■ Exercise brief ■
Scan the data below for the string "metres". Show every line where it turns up.

■ Data shown ■
* * * * * * * * *

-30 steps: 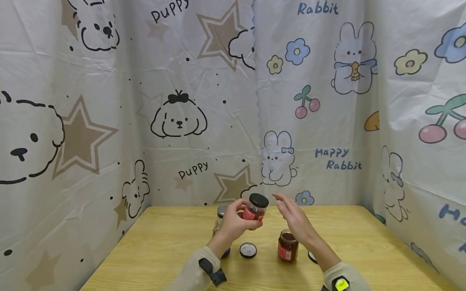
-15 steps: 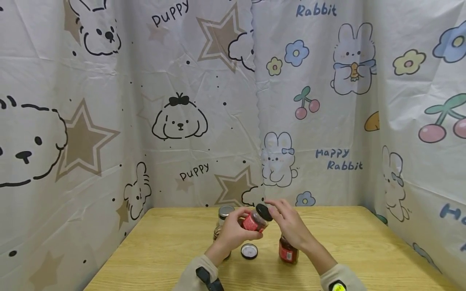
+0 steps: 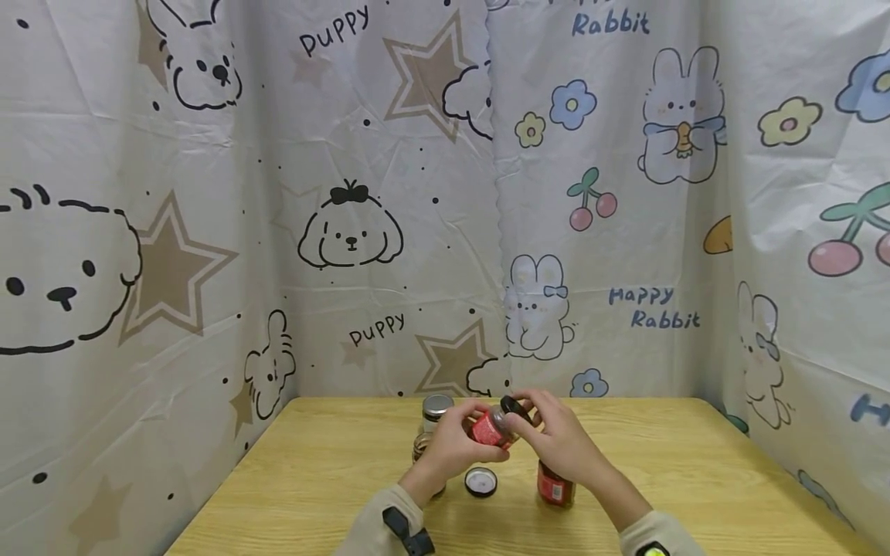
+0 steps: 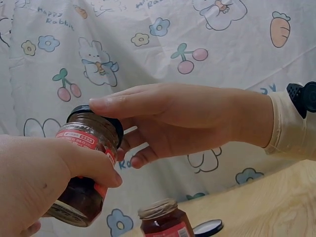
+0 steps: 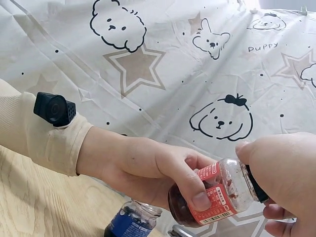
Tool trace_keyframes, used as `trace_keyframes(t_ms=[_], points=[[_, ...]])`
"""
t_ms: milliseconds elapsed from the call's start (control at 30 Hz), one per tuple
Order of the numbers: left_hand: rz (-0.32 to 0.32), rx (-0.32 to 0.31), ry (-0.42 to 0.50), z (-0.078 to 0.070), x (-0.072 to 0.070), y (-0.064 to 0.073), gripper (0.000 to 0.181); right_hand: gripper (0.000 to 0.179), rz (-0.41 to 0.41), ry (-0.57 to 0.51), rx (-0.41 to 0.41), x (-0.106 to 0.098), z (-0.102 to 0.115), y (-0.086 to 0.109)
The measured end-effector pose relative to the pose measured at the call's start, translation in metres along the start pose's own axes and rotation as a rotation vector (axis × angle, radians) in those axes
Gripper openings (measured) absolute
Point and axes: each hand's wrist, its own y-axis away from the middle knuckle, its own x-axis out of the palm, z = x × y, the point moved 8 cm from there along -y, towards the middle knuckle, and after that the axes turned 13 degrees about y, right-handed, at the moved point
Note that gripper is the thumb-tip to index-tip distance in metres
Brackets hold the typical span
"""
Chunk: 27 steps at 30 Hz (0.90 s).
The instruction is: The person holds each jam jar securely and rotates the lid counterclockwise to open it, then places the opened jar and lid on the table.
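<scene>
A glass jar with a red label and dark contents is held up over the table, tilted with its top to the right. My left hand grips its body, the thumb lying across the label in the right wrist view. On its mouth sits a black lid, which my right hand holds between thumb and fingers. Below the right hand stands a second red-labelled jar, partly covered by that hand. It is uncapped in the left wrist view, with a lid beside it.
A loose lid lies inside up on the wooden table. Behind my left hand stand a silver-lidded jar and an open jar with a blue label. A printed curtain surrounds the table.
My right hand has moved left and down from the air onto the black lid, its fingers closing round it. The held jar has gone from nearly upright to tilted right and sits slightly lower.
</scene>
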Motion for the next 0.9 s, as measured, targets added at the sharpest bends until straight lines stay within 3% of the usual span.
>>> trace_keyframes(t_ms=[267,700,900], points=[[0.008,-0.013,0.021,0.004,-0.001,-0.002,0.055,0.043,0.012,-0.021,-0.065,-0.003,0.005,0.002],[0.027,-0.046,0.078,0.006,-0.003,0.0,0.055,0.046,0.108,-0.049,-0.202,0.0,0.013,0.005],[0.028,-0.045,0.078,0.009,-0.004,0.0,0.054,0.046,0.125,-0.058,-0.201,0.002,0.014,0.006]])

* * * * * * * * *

■ Answer for this exercise ■
The measured end-effector pose relative to the pose measured at the call's start, translation in metres along the start pose's own axes and rotation as a rotation vector (axis × angle, radians) in those axes
Note that gripper is the thumb-tip to index-tip distance in metres

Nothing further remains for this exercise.